Talking Heads : Speaking in Tongues
What people tend to forget about the Talking Heads is that they were always a pop band. With seemingly every band in the past several decades having borrowed from the Talking Heads’ sound (the primal rhythms, lead singer David Byrne’s off-key bent to songs, etc.), they have been put on an almost untouchable pedestal, reserved usually for the highly influential (which they are) and the esoteric (which—if you’ve been following the damn lead—they are most definitely not).
But especially after the one-two punch of 1979’s Fear of Music and 1980’s Remain in Light, does the Talking Heads inherent accessibility become. Both Eno-produced behemoths are incredibly dense experiments that, while both amazing records, were a large departure from 1978’s comparatively straightforward More Songs About Building and Food. It’s with 1983’s Speaking in Tongues that the Talking Heads shed the density of the Fear of Music and Remain in Light, with an army behind them, make one of the best pop records of the 1980s.

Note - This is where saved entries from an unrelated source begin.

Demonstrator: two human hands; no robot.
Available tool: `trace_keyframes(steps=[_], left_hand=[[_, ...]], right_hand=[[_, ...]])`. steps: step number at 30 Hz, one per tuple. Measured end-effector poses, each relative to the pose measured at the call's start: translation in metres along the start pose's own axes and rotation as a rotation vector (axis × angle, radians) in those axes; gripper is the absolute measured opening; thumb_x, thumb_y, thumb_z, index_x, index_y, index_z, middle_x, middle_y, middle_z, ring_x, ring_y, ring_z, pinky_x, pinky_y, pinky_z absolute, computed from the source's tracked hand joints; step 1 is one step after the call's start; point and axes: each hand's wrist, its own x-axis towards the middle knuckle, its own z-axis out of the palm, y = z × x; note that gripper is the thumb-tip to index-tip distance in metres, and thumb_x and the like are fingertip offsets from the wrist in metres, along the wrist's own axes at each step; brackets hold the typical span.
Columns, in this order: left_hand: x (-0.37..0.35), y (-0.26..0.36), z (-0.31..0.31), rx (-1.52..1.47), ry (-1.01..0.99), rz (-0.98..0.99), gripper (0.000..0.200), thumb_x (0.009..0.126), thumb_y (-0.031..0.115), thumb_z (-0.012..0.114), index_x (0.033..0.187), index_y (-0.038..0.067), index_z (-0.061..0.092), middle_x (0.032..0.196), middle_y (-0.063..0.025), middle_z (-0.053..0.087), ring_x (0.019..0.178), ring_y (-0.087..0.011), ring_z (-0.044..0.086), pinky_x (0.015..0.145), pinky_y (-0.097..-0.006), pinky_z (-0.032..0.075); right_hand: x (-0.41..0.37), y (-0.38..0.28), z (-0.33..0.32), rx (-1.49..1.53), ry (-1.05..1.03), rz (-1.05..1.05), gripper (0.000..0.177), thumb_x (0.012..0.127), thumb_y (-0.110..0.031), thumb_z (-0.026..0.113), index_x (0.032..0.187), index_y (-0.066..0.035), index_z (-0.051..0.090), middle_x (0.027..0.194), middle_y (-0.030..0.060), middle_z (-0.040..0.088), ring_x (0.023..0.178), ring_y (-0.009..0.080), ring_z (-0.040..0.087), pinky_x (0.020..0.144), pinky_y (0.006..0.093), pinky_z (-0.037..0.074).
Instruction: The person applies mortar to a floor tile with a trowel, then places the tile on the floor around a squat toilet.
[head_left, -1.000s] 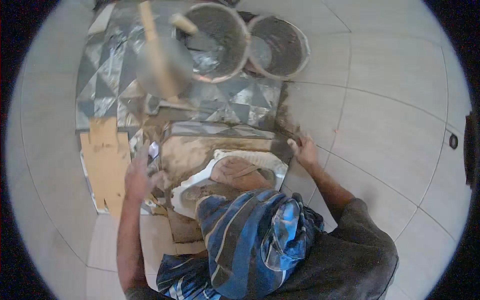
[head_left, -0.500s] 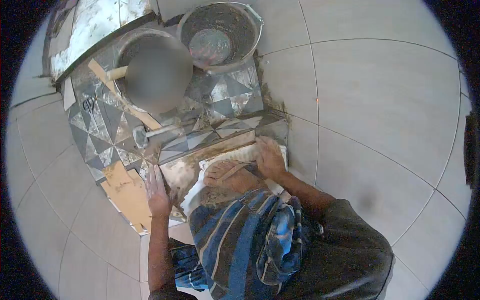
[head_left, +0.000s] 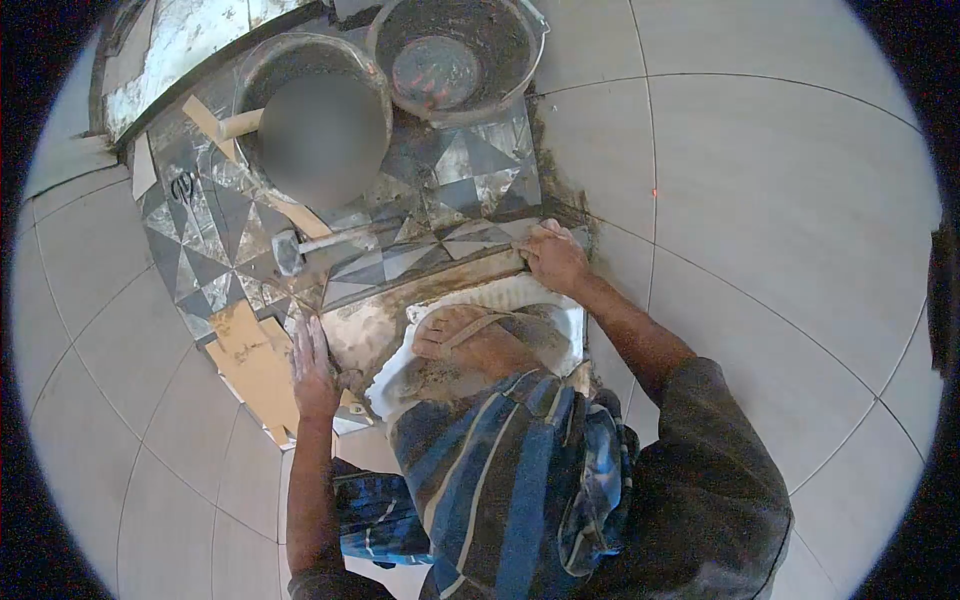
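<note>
My left hand [head_left: 315,372] lies flat with its fingers stretched forward, at the left end of the step beside a tan board [head_left: 245,352]. My right hand [head_left: 555,258] rests at the right end of the patterned tile strip [head_left: 430,250], thumb and fingertips apart and touching its edge. Between the hands, a bare, sandy ledge [head_left: 365,325] runs below the strip. My sandalled foot [head_left: 465,335] stands on a white ribbed surface [head_left: 505,293]. A hammer [head_left: 288,253] lies on the patterned tiles beyond my left hand.
A dirty bucket [head_left: 520,80] with a wire handle stands at the back. Beside it, another bucket [head_left: 250,85] is largely covered by a blurred patch. Black-handled scissors [head_left: 182,187] and a tan strip [head_left: 300,217] lie on the tiles. Large pale wall tiles [head_left: 760,200] rise on the right.
My right hand has moved up and forward, from the white ribbed surface to the end of the tile strip. My left hand stays at the left end. The view has shifted slightly.
</note>
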Motion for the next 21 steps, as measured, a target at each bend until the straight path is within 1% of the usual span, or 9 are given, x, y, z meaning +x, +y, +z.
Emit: trace_keyframes(steps=[2,5,7,9,11,14,16,19,21], left_hand=[[0.002,0.001,-0.005,0.041,-0.136,-0.093,0.128,0.069,0.041,0.091,0.169,0.010,0.017,0.173,-0.0205,0.020,0.156,-0.0431,0.028,0.123,-0.0563,0.033],[-0.001,-0.001,-0.002,0.010,-0.050,-0.041,0.129,0.068,0.041,0.091,0.169,0.012,0.017,0.173,-0.0201,0.020,0.156,-0.0425,0.027,0.123,-0.0569,0.032],[-0.002,-0.004,0.001,0.051,-0.100,-0.076,0.127,0.069,0.039,0.091,0.169,0.012,0.018,0.173,-0.0199,0.020,0.156,-0.0426,0.028,0.123,-0.0572,0.032],[-0.003,-0.011,0.011,0.091,-0.148,-0.105,0.125,0.070,0.038,0.090,0.169,0.012,0.018,0.173,-0.0197,0.020,0.156,-0.0427,0.028,0.124,-0.0575,0.031],[-0.007,-0.023,0.025,0.150,-0.057,-0.047,0.123,0.072,0.034,0.090,0.169,0.013,0.018,0.172,-0.0191,0.023,0.156,-0.0431,0.028,0.124,-0.0571,0.031],[-0.007,-0.019,0.016,0.121,-0.084,-0.046,0.121,0.074,0.029,0.089,0.169,0.013,0.016,0.171,-0.0185,0.027,0.155,-0.0436,0.029,0.124,-0.0569,0.031],[-0.003,-0.013,0.010,0.084,-0.129,-0.088,0.122,0.074,0.030,0.089,0.170,0.014,0.015,0.170,-0.0187,0.028,0.155,-0.0438,0.030,0.124,-0.0568,0.031],[0.001,-0.005,0.000,0.048,-0.198,-0.147,0.125,0.073,0.034,0.089,0.170,0.015,0.012,0.168,-0.0185,0.031,0.154,-0.0431,0.032,0.123,-0.0566,0.031],[0.000,-0.005,0.002,0.046,-0.221,-0.166,0.127,0.072,0.036,0.089,0.170,0.015,0.011,0.167,-0.0181,0.033,0.153,-0.0421,0.033,0.123,-0.0564,0.031]], right_hand=[[0.002,0.002,0.004,-0.024,-0.064,0.006,0.027,0.097,-0.022,0.060,0.116,-0.013,0.078,0.114,0.0110,0.068,0.114,0.0338,0.058,0.102,0.0473,0.049],[0.000,0.007,0.018,0.058,0.035,-0.008,0.026,0.096,-0.022,0.061,0.114,-0.013,0.078,0.113,0.0099,0.068,0.114,0.0337,0.059,0.102,0.0471,0.049],[-0.001,0.005,0.017,0.046,0.071,0.007,0.025,0.096,-0.023,0.061,0.109,-0.011,0.079,0.112,0.0105,0.068,0.113,0.0339,0.059,0.102,0.0472,0.049],[0.001,0.002,0.006,0.058,0.026,-0.020,0.025,0.096,-0.023,0.061,0.108,-0.011,0.079,0.112,0.0112,0.069,0.113,0.0345,0.060,0.103,0.0475,0.048],[0.006,0.006,0.006,0.066,-0.020,-0.050,0.024,0.096,-0.023,0.061,0.106,-0.010,0.079,0.113,0.0119,0.070,0.112,0.0350,0.062,0.105,0.0477,0.048],[0.015,0.018,0.017,0.120,-0.001,0.052,0.024,0.095,-0.020,0.060,0.106,-0.007,0.078,0.112,0.0148,0.073,0.110,0.0354,0.066,0.107,0.0479,0.048],[0.025,0.020,-0.006,0.155,-0.040,-0.126,0.024,0.094,-0.016,0.060,0.108,-0.005,0.077,0.113,0.0173,0.075,0.108,0.0377,0.069,0.106,0.0468,0.050],[0.046,0.021,-0.040,0.201,-0.210,0.028,0.024,0.097,-0.015,0.060,0.112,-0.004,0.075,0.115,0.0176,0.075,0.109,0.0372,0.070,0.101,0.0448,0.054],[0.055,0.026,-0.049,0.267,-0.101,0.075,0.024,0.098,-0.014,0.059,0.114,-0.005,0.075,0.116,0.0171,0.075,0.109,0.0368,0.070,0.100,0.0441,0.055]])
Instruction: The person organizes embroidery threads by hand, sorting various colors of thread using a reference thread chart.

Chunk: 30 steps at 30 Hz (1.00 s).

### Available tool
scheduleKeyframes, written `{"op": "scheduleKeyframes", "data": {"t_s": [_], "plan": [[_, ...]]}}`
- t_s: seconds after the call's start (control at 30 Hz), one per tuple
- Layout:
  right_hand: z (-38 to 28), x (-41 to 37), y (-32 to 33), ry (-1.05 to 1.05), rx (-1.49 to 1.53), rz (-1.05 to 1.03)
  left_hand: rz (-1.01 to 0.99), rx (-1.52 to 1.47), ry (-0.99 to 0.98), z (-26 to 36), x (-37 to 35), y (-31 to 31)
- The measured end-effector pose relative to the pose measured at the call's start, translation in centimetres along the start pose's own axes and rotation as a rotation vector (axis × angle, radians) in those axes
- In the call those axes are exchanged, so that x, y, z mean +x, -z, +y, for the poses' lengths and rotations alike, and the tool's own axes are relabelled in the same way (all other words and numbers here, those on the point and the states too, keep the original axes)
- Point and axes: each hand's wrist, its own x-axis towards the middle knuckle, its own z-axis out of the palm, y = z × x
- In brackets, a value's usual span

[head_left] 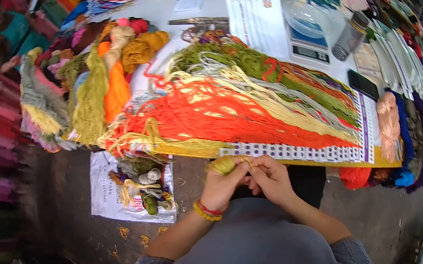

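Observation:
A small bundle of yellow-green yarn (224,165) is held in my left hand (224,184), whose fingers are closed around it near the table's front edge. My right hand (274,180) meets the left at the fingertips, its thumb and fingers pinched beside the bundle; whatever it grips is too small to make out. Just beyond both hands, long orange-red strands (209,115) lie fanned over the table, with cream, grey and green strands (244,59) behind them. Their right ends reach a white strip with purple dots (305,154).
Skeins (88,96) cover the table's left side. Farther back are a printed sheet (257,21), a scale (311,53), a bottle (350,36) and a phone (363,84). Below left, a white bag (99,192) bears small yarn balls. People stand at the far side and upper left.

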Motion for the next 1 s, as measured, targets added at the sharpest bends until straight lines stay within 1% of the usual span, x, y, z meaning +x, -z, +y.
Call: {"op": "scheduleKeyframes", "data": {"t_s": [0.03, 0.23, 0.33, 0.5, 0.57, 0.73, 0.83, 0.87, 0.93, 1.0], "plan": [[0.0, 0.1, 0.0, 0.008, 0.003, -0.026, -0.002, 0.018, 0.007, -0.2, 0.2, 0.1], [-0.1, 0.0, -0.1, -0.003, -0.078, -0.019, 0.054, -0.012, -0.002, -0.7, 0.1, 0.2], [-0.2, 0.0, -0.5, 0.021, -0.063, 0.016, 0.095, -0.021, -0.004, -0.8, 0.1, 0.0], [0.2, 0.0, -0.4, 0.039, -0.029, 0.032, 0.102, -0.024, -0.026, -0.9, 0.2, 0.0], [0.3, 0.0, -0.3, 0.045, -0.014, 0.039, 0.076, -0.038, -0.033, -0.9, 0.2, 0.1], [0.2, -0.1, -0.4, 0.003, -0.034, 0.025, 0.102, -0.008, -0.041, -1.1, 0.2, 0.0], [0.3, -0.1, -0.3, -0.012, -0.063, 0.018, 0.062, -0.040, -0.022, -1.1, 0.1, 0.0], [0.5, -0.2, -0.3, -0.016, -0.065, 0.022, 0.025, 0.006, -0.031, -1.3, 0.3, 0.2], [0.8, -0.2, -0.4, 0.040, -0.127, -0.019, -0.017, 0.044, -0.028, -1.5, 0.2, 0.3], [0.8, -0.2, -0.4, 0.040, -0.143, -0.015, 0.023, 0.039, -0.103, -1.5, 0.2, 0.1]]}}
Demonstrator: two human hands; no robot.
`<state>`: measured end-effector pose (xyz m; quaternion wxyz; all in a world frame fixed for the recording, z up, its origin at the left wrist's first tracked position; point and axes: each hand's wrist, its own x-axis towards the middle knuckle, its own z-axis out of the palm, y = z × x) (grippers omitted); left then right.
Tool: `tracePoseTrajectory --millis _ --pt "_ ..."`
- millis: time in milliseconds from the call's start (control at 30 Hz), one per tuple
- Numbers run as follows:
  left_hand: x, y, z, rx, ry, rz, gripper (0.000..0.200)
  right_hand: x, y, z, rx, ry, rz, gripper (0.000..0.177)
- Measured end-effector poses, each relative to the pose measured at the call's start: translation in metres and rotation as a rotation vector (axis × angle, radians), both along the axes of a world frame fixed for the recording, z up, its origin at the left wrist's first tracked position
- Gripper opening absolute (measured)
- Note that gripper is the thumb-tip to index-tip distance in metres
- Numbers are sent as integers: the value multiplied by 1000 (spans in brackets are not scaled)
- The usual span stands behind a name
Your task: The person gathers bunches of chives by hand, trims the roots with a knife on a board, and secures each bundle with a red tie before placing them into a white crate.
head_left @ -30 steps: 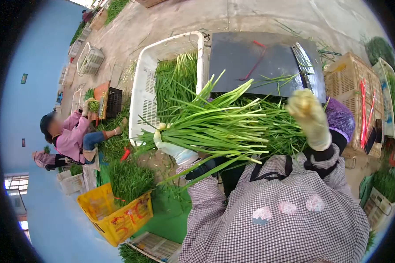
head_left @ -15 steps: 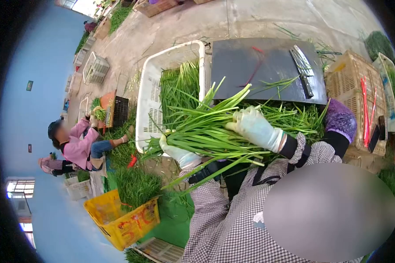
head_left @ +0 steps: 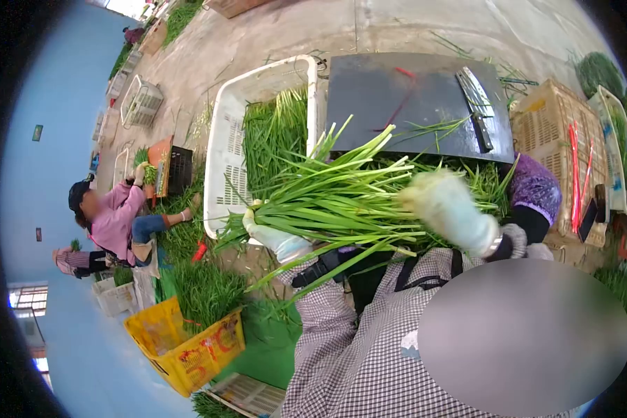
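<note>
A loose bunch of garlic chives, pale at the stem ends, lies across my lap with its stems pointing right. My left hand, in a pale glove, is closed around the leafy end of the bunch. My right hand, gloved too, is smeared by motion just right of the stem ends, so its fingers cannot be made out. Behind the bunch stands a dark board. A large knife and a few loose green blades rest on it.
A white basket of chives stands left of the board. Tan crates with red strips are at the right. A yellow crate sits lower left. Another person in pink sits at the left, handling greens.
My right hand has moved off the bunch, to the right and slightly down. My left hand keeps its hold. The whole view has shifted slightly.
</note>
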<state>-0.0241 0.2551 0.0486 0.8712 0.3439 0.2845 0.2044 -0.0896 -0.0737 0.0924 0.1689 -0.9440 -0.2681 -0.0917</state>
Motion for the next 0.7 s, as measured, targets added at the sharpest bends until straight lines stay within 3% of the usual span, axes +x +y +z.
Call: tracePoseTrajectory --millis 100,167,233,367,433,500,533,567,700 --pt "1 -2 0 -34 -8 25 27 18 64 -18 113 -190 45 8" --pt "-3 3 3 -54 -5 21 27 27 78 -33 10 -164 82 8" --pt "-7 3 9 -16 -27 -13 33 36 83 -31 258 -51 139 10" --pt "-8 7 7 28 -56 8 32 27 41 32 1256 417 149 8" --pt "-7 13 -3 28 -52 10 32 17 -5 48 1427 498 316 7" --pt "-6 2 7 26 -52 7 32 9 -36 51 1141 519 389 8" --pt "-9 -11 21 -52 -12 33 28 12 -40 54 731 582 302 10" --pt "-11 -20 31 -128 32 55 24 7 -29 18 558 314 148 15" --pt "-9 -21 25 -76 36 53 25 12 35 -14 239 -130 175 29"
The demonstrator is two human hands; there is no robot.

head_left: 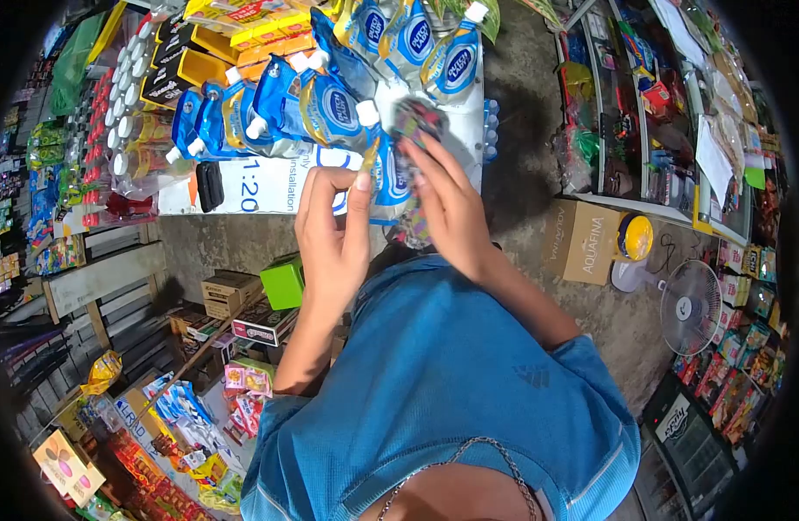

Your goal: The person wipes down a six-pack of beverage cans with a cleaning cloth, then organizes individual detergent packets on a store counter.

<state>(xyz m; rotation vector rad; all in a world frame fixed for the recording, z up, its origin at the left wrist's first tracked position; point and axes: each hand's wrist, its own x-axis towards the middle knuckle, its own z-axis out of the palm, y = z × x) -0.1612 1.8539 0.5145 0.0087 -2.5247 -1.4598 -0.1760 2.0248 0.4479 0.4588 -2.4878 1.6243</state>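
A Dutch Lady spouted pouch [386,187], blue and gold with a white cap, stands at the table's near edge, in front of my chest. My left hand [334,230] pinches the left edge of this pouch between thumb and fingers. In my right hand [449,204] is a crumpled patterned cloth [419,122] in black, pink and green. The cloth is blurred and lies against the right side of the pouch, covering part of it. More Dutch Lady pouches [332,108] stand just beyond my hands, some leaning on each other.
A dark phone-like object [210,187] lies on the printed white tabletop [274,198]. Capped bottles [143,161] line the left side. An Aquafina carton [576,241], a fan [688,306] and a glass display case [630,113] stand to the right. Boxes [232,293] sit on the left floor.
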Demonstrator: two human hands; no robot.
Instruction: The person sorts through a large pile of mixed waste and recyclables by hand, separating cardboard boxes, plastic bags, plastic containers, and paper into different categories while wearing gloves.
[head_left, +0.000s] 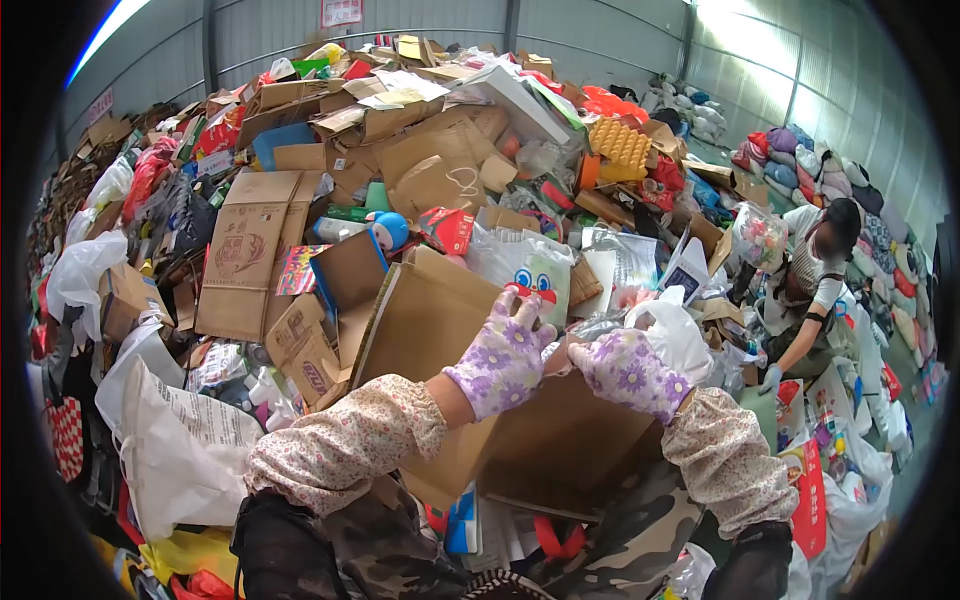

Speaking In Tongues is full of the fractured disco hinted at by the poppier side of Remain in Light and more fully realized on bassist Tina Weymouth and drummer Chris Frantz’s side project the Tom Tom Club. The split with Eno as a producer stripped the band of the harsher rhythms that marked their previous collaborations with the former Roxy Music member, making Speaking in Tongues a much smoother, but no less potent, listen.
The great thing about the Talking Heads is that, no matter how hard they try, they just never could make their sell-out record. For any other band, Speaking in Tongues would be the album at which die hard fans and critics alike would cry foul. “Burning Down the House” was the band’s first Top 10 and each song on the record is catchier than the last, yet the music is completely new and different, always miles from mainstream. Byrne even inverts his own persona with “This Must be the Place (Naive Melody).” He softens his usually strained vocals, strips away his paranoia and writes a beautiful love song: “Hi yo, I got plenty of time/Hi yo, you got light in your eyes/And you’re standing here beside me/I love the passing of time/Never for money/Always for love/Cover up and say goodnight, say goodnight,” Byrne sings.
The addition of backing musicians, like renowned keyboardist Bernie Worrell and backing vocalists Nona Hendryx and Dollette McDonald, fleshes out Speaking in Tongues‘ sound. As a testament to the Talking Heads as a band, despite the addition of backup, Speaking in Tongues remains a singular Talking Heads album. Speaking in Tongues is the aesthetic opposite of the their sparse debut, Talking Heads: ’77, yet the core sound of the group is still there, proving that the Talking Heads most definitely deserve their exalted position.